Thank you for your forbearance these last few weeks as I fell into a bit of a publishing lull. I will be returning to a more diligent writing schedule until mid July when I have a family vacation for a few weeks.
I am finding it difficult to maintain correspondence with so many subscribers. If you have sent a message or left a comment, I will be doing my best to clear out my inbox. It’s a happy problem that I can’t handle the volume of inbound communications, better than the alternative at least.
For the rest of the summer, I will be mixing new writeups alongside re-underwriting old theses to see if any facts have changed. In order of gut feeling, I am starting with SoFi Technologies (SOFI).
I first wrote about SOFI in September of last year when the stock price was $7.52. Today it sits at $13.30, down from $18 at the recent peak.
Chamath’s best performing SPAC: SoFi Technologies $SOFI
Hello and welcome back old friends and new friends. Many of you are onboard with the commodity supercycle thesis, or the “revenge of the old economy.” My portfolio is chock full of the periodic table of the elements.

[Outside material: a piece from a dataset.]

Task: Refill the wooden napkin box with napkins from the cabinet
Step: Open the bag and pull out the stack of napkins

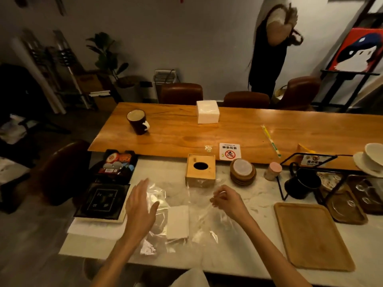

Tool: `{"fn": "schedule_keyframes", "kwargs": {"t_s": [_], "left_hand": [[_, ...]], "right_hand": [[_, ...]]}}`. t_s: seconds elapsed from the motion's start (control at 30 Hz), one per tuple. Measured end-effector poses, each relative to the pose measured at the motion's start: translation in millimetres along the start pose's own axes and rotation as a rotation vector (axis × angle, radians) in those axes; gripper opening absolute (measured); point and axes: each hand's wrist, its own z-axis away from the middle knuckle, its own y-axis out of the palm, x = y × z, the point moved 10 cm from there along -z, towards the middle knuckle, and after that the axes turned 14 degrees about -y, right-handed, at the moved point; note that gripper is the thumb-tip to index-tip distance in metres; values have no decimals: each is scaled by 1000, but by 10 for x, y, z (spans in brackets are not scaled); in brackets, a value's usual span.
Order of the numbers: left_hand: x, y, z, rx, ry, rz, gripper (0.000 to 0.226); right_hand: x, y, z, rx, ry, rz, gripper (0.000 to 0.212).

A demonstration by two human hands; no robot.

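White counter [223, 257] carries all. Clear plastic wrapper [202, 222] lies open at front-centre, napkin stack [177, 221] inside. Wooden napkin box [200, 170] just behind wrapper, round hole up. Left hand [139, 206] fingers spread, over wrapper's left edge. Right hand [226, 200] pinching wrapper's right side.
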Motion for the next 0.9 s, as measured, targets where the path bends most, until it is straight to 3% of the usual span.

But I have a sinking suspicion that there is a possibility we will see the revenge of Cathie Wood as well, or instead, or first, or after, I don’t know the timing. But I do know that a lot of very interesting small caps crashed into 2022, their fundamental businesses have improved for the last two years, and the stocks can’t catch a bid. At some point that trend will change and the fundamentals will overcome the sentiment.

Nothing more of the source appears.